* WHAT IS BEING ASKED
When you copy the data that follows, reproduce every word exactly and leave out the images.

* COLLECTED MATERIAL

------------------------------------------------

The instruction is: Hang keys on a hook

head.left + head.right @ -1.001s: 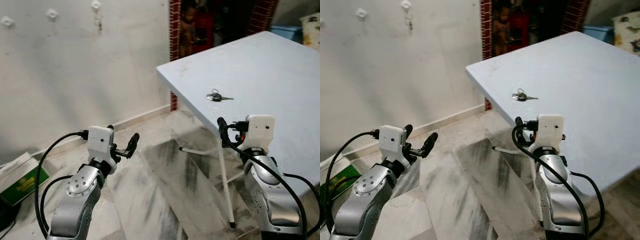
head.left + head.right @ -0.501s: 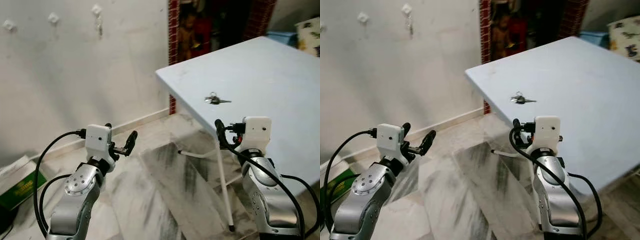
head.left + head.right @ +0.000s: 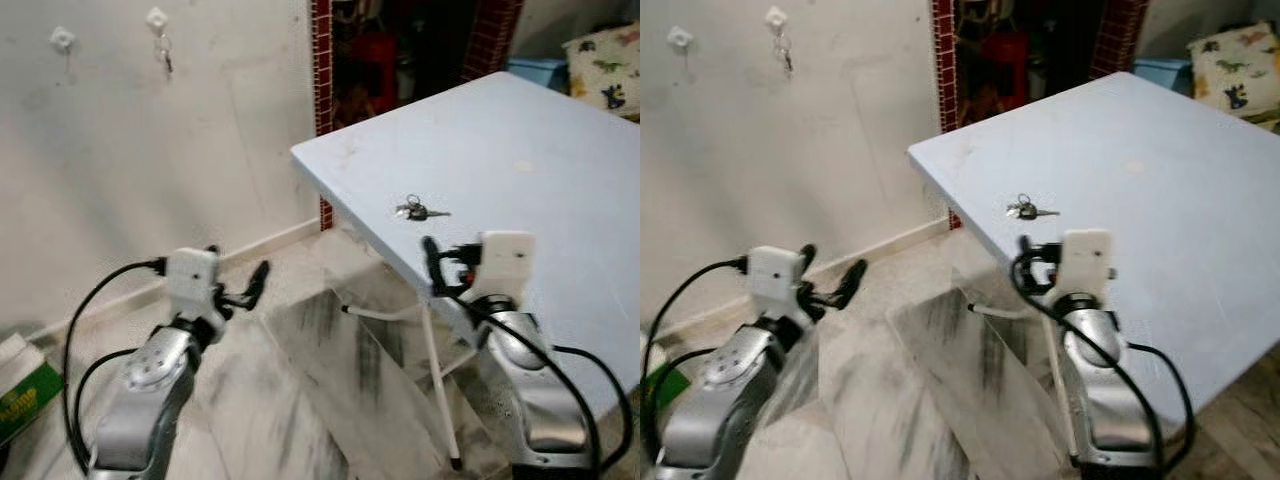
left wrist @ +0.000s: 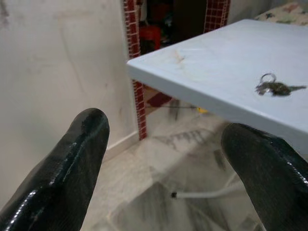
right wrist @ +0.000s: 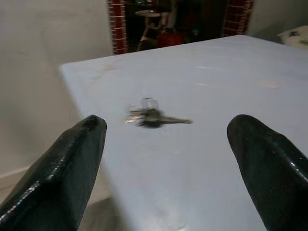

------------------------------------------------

* TASK ANSWER
The instruction is: Hang keys on a hook

head.left + head.right @ -1.001s: 
head.left + head.right @ -0.501s: 
head.left + head.right @ +0.000s: 
left wrist @ +0.000s: 
right wrist @ +0.000s: 

No further output remains.